Video Screencast Help

- PRO NEEDED - Policy modifications directly into DB ?

Created: 27 Nov 2012 • Updated: 22 Mar 2013 | 2 comments
This issue has been solved. See solution.

Hi everyone,

Because of the new SEP12.1 RU2, and specially with the new "GUP roaming", we are studying to replace LUA with this technology.

Unfortunatly, we will have a lot of subnet ranges and gup IP to manually configure...and it will be a madness to manage modifications on the GUP policy.

We are running tests to see if you can export the liveupdate policy directly from the sepm database (mssql). We manage to find where the liveupdate policy is stored (in basic_metadata table), we manage to export it in xml format...nice !

Now, the challenge is to add modifications, and update the policy into the DB !

Here are some questions:

In every sep XML policy we find some variables like _i="..." t="...." v="...", ie:

<ExplicitGupMapping NameSpace="schema" _i="CB526E5C0A529246004E3D629CBD8397" _t="1353677772465" _d="false" _v="5"><ExplicitGupEntry ClientSubnet="" GupMappingType="GUP_IPADDRESS" GupMappingValue="" Port="2967" NameSpace="schema" _i="8443E7E30A529246004E3D626ACCB8D0" _t="1353677772465" _d="false" _v="10"/></ExplicitGupMapping>

I suppose _t is for timestamp, and _v for version ? but _i ? Is it a USN number ? it seems not..:(

And how to update and tell all group/clients which applying this policy to update the serial number ?
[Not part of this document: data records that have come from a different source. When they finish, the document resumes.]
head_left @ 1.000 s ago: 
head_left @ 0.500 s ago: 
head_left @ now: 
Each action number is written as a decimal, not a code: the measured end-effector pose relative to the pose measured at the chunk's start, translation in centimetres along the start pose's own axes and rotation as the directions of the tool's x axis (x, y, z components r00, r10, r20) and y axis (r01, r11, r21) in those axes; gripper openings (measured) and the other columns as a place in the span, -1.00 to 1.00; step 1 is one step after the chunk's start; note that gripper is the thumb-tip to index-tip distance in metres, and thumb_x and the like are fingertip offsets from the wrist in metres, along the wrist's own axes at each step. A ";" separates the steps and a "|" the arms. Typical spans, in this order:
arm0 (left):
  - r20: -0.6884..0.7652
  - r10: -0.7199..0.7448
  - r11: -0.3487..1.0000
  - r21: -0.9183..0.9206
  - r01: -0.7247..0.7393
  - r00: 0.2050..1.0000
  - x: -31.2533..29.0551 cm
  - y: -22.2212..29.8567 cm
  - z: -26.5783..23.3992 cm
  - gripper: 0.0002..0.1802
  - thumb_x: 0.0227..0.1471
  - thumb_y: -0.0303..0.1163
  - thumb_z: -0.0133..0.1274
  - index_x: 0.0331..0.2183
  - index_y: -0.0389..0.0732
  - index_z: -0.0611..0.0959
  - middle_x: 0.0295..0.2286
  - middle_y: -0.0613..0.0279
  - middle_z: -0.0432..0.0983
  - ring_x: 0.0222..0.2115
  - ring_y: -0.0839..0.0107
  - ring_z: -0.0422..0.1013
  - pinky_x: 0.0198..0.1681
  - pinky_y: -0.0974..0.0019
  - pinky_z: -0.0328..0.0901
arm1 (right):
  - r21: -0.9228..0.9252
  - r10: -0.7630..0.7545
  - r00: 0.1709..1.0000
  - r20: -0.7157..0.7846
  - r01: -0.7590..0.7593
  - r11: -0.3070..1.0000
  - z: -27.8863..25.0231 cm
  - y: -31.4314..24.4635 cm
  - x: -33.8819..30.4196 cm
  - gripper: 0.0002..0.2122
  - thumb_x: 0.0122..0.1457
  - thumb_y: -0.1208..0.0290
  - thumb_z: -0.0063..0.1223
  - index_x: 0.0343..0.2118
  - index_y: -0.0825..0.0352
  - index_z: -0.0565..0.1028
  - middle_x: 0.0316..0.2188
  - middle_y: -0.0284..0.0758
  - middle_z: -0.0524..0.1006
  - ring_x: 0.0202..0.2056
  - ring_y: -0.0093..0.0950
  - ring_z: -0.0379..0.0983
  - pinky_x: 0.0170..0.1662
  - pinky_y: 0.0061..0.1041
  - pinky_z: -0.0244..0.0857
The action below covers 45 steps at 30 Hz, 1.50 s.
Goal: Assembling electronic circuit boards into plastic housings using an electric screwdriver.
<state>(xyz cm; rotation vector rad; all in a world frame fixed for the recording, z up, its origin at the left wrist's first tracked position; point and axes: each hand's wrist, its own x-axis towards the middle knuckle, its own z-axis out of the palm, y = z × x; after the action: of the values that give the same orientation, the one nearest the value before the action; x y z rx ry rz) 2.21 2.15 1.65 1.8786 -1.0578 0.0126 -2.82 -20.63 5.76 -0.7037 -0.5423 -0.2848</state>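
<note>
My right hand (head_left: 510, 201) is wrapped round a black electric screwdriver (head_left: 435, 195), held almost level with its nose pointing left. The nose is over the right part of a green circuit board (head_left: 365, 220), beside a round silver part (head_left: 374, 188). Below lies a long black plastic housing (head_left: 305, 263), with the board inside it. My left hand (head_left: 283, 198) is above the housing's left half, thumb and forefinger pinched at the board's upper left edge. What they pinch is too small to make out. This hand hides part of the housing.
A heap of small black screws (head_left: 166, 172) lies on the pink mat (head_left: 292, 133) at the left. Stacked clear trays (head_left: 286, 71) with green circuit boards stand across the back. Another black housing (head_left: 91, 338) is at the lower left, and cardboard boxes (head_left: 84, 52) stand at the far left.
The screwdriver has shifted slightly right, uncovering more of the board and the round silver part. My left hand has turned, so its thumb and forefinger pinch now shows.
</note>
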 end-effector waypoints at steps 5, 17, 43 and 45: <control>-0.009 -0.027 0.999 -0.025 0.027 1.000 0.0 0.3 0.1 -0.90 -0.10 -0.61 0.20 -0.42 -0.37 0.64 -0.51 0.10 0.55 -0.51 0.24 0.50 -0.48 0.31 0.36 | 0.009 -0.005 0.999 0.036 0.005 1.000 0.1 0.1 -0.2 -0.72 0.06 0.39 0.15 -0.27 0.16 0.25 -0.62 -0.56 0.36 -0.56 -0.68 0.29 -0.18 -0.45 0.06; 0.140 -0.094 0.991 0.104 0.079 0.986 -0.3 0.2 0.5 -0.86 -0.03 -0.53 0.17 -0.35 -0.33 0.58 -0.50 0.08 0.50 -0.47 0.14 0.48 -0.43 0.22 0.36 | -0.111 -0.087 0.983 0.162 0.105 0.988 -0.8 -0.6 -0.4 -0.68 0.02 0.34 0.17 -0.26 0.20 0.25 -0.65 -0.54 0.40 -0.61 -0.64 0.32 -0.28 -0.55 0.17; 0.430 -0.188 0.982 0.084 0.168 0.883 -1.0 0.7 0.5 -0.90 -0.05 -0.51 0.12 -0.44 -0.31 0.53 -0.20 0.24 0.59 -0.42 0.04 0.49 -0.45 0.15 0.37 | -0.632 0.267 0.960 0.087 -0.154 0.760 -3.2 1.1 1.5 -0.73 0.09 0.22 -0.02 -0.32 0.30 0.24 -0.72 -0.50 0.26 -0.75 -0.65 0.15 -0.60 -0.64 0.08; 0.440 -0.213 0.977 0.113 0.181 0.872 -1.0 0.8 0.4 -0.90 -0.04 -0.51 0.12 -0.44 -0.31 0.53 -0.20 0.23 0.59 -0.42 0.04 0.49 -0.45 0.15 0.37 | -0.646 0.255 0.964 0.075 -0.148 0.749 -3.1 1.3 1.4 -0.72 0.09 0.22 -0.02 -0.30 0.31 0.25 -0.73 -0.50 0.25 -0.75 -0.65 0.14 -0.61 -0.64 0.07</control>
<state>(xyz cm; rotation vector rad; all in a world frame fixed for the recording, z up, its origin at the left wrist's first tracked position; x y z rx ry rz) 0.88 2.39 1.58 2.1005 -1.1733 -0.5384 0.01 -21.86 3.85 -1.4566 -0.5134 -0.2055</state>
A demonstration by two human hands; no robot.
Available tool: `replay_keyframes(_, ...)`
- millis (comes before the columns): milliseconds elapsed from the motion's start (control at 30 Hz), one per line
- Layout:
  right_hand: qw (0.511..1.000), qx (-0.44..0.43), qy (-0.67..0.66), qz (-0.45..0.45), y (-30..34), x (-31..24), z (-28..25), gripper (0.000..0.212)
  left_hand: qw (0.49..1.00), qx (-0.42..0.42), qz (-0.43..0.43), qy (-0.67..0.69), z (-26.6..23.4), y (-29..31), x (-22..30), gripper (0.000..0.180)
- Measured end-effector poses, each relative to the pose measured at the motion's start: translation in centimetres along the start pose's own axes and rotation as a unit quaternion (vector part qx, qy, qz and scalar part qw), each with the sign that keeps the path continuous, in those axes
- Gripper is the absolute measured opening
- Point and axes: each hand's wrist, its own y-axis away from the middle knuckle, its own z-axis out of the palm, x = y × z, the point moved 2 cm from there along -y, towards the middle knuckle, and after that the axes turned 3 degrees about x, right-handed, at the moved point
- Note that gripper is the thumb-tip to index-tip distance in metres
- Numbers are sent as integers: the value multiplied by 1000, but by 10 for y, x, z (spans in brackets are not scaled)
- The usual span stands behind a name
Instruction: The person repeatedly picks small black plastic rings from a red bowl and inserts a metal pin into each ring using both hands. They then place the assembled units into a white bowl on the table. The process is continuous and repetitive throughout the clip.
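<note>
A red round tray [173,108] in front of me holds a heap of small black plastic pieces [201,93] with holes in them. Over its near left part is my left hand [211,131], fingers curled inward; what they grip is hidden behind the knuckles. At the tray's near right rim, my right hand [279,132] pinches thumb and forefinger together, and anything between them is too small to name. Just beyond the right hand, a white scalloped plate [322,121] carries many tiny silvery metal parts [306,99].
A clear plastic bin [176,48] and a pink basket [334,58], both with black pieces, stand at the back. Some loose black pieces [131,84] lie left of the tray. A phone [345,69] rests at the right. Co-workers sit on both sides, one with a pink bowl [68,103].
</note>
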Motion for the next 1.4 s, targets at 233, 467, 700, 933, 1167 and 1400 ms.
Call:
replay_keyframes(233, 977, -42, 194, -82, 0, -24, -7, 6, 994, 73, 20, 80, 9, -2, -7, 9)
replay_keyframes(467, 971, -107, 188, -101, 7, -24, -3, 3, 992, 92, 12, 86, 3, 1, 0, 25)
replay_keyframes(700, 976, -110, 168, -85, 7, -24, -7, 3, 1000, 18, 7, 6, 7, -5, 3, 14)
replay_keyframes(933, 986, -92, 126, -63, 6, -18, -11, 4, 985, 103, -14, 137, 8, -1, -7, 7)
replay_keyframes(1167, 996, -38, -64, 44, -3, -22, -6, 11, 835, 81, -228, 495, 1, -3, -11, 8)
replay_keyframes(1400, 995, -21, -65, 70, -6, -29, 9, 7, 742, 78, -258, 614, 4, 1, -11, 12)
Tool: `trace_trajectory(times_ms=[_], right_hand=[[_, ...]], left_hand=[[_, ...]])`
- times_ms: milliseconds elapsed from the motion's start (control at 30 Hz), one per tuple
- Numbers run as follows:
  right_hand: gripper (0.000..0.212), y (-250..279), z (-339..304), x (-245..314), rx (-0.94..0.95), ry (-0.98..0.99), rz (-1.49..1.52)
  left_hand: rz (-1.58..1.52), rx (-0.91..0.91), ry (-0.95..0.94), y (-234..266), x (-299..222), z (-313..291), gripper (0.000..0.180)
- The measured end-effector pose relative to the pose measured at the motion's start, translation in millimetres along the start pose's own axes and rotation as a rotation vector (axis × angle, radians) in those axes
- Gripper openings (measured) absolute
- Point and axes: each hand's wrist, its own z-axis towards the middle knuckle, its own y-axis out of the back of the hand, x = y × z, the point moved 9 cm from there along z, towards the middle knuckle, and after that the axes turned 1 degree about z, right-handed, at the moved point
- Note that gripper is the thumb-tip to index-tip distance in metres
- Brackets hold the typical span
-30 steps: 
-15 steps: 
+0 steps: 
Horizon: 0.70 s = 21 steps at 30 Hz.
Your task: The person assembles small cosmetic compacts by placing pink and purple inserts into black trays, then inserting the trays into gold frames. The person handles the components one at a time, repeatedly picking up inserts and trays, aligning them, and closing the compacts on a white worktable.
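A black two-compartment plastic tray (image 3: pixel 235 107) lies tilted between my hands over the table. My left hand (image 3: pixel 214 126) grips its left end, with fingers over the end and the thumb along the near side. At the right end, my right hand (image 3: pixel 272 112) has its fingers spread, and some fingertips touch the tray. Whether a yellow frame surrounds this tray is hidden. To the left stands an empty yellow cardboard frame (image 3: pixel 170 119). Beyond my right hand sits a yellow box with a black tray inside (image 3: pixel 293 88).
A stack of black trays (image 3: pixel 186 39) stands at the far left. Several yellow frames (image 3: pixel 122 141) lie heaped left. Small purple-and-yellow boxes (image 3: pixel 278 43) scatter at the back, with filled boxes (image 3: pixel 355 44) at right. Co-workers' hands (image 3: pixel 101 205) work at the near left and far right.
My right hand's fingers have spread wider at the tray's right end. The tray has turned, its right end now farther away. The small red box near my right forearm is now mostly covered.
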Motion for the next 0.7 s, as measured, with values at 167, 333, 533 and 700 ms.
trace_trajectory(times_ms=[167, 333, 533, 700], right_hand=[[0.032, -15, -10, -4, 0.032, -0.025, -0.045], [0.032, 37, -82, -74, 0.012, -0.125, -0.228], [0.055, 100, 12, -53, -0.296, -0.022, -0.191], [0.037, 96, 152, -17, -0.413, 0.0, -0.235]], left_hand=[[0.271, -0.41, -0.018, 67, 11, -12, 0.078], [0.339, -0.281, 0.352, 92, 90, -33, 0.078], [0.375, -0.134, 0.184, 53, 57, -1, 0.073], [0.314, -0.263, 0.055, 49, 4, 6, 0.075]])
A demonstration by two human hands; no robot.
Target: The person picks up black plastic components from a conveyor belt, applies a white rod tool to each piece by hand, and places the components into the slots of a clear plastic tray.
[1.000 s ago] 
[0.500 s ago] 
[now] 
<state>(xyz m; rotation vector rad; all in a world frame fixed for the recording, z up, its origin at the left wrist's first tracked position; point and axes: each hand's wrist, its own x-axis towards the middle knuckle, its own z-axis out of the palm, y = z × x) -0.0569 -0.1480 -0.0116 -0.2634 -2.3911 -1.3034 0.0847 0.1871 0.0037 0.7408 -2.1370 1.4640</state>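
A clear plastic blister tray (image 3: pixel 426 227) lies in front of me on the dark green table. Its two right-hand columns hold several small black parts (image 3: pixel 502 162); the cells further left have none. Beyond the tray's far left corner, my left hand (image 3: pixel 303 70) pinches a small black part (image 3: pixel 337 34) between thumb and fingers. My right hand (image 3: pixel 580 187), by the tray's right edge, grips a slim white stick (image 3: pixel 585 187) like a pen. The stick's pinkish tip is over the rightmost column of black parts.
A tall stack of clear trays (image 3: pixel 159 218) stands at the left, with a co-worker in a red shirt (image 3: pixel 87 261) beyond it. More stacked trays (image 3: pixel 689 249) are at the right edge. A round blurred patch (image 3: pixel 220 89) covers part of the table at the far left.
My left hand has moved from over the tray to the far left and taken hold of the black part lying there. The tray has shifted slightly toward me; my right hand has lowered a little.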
(Please don't answer: it is not supported, or use webservices, it's not possible...You need to manually renew the token every 12 hours...very convenient when you have daily automatic tasks...!!!)

thanks for reading ;)

Comments 2 CommentsJump to latest comment

Beppe's picture


the process to manually insert a policy and have it working is much more complex that you believe. There are thousands of code lines and several processes behind it, nothing you can rewrite from the scratch in a reliable way, you only risk to corrupt the DB and going in an unsupported configuration.



Yoann WYFFELS's picture

I agree Beppe.

Anyway, I've find a solution by using SEPM webservices included in 12.1 RU2.